**Problem details**
For this exercise, write out the whole listing below exactly, omitting its images.

**Exercise data**

[Start of section]

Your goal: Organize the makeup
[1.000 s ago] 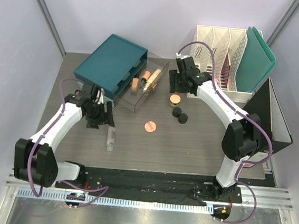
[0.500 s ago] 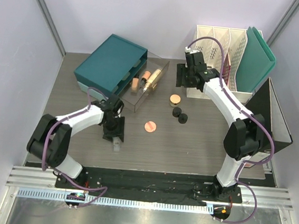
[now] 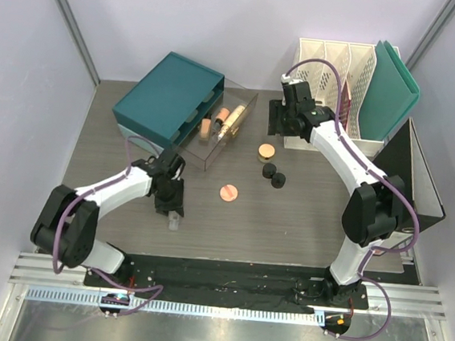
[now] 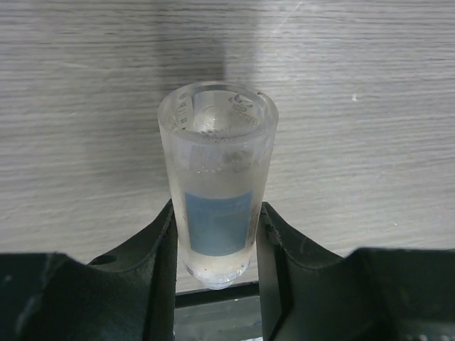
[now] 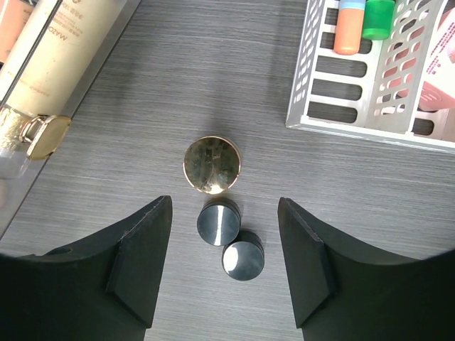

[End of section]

**Solution to this exercise**
Your goal: Organize the makeup
[1.000 s ago] 
[0.500 s ago] 
[now] 
[now] 
[now] 

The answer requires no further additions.